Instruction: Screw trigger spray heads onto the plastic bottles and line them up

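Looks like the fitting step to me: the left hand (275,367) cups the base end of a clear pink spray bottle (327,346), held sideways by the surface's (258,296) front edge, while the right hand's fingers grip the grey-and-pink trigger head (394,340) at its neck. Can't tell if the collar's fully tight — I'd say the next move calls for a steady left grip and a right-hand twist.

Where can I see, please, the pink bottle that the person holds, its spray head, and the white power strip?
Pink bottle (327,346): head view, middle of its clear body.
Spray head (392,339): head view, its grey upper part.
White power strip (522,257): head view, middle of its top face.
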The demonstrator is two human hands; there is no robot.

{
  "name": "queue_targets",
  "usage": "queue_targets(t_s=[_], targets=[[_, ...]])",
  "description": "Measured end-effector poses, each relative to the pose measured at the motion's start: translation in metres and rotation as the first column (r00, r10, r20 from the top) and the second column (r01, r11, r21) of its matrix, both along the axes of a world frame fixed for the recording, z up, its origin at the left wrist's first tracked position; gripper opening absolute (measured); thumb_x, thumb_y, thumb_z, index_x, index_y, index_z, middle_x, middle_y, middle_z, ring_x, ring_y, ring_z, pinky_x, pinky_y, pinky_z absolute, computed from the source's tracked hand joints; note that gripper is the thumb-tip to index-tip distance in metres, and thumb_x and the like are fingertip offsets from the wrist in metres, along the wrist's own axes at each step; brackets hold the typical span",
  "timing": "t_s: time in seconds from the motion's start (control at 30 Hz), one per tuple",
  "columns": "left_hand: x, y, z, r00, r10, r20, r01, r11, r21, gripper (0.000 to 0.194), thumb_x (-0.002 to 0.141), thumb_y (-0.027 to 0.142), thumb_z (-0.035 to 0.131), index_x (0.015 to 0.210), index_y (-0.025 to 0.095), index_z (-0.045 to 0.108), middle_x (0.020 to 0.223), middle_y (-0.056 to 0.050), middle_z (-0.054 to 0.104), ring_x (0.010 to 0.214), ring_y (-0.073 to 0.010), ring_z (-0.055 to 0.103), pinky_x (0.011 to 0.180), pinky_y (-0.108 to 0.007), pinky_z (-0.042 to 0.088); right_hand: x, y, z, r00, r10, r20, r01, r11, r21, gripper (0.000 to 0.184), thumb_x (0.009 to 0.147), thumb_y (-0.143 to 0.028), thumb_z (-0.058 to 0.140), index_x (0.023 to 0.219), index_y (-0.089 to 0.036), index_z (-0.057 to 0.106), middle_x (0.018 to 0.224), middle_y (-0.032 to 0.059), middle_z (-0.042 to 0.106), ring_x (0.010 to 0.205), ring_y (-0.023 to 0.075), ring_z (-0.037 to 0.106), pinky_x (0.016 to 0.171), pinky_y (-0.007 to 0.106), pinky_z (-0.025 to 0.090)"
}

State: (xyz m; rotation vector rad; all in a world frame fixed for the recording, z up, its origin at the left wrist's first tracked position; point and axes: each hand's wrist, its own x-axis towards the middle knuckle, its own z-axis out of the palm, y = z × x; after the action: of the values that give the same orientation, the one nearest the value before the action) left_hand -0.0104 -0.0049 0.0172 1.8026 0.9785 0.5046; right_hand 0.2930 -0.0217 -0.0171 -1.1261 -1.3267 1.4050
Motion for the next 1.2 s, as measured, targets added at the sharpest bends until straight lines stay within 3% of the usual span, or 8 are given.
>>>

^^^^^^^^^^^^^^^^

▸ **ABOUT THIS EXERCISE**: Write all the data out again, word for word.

▸ **COMPLETED EXERCISE**:
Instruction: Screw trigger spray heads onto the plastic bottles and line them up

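Looks like the fitting step to me: the left hand (275,367) cups the base end of a clear pink spray bottle (327,346), held sideways by the surface's (258,296) front edge, while the right hand's fingers grip the grey-and-pink trigger head (394,340) at its neck. Can't tell if the collar's fully tight — I'd say the next move calls for a steady left grip and a right-hand twist.

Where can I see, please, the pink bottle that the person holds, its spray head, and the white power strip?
Pink bottle (327,346): head view, middle of its clear body.
Spray head (392,339): head view, its grey upper part.
White power strip (522,257): head view, middle of its top face.
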The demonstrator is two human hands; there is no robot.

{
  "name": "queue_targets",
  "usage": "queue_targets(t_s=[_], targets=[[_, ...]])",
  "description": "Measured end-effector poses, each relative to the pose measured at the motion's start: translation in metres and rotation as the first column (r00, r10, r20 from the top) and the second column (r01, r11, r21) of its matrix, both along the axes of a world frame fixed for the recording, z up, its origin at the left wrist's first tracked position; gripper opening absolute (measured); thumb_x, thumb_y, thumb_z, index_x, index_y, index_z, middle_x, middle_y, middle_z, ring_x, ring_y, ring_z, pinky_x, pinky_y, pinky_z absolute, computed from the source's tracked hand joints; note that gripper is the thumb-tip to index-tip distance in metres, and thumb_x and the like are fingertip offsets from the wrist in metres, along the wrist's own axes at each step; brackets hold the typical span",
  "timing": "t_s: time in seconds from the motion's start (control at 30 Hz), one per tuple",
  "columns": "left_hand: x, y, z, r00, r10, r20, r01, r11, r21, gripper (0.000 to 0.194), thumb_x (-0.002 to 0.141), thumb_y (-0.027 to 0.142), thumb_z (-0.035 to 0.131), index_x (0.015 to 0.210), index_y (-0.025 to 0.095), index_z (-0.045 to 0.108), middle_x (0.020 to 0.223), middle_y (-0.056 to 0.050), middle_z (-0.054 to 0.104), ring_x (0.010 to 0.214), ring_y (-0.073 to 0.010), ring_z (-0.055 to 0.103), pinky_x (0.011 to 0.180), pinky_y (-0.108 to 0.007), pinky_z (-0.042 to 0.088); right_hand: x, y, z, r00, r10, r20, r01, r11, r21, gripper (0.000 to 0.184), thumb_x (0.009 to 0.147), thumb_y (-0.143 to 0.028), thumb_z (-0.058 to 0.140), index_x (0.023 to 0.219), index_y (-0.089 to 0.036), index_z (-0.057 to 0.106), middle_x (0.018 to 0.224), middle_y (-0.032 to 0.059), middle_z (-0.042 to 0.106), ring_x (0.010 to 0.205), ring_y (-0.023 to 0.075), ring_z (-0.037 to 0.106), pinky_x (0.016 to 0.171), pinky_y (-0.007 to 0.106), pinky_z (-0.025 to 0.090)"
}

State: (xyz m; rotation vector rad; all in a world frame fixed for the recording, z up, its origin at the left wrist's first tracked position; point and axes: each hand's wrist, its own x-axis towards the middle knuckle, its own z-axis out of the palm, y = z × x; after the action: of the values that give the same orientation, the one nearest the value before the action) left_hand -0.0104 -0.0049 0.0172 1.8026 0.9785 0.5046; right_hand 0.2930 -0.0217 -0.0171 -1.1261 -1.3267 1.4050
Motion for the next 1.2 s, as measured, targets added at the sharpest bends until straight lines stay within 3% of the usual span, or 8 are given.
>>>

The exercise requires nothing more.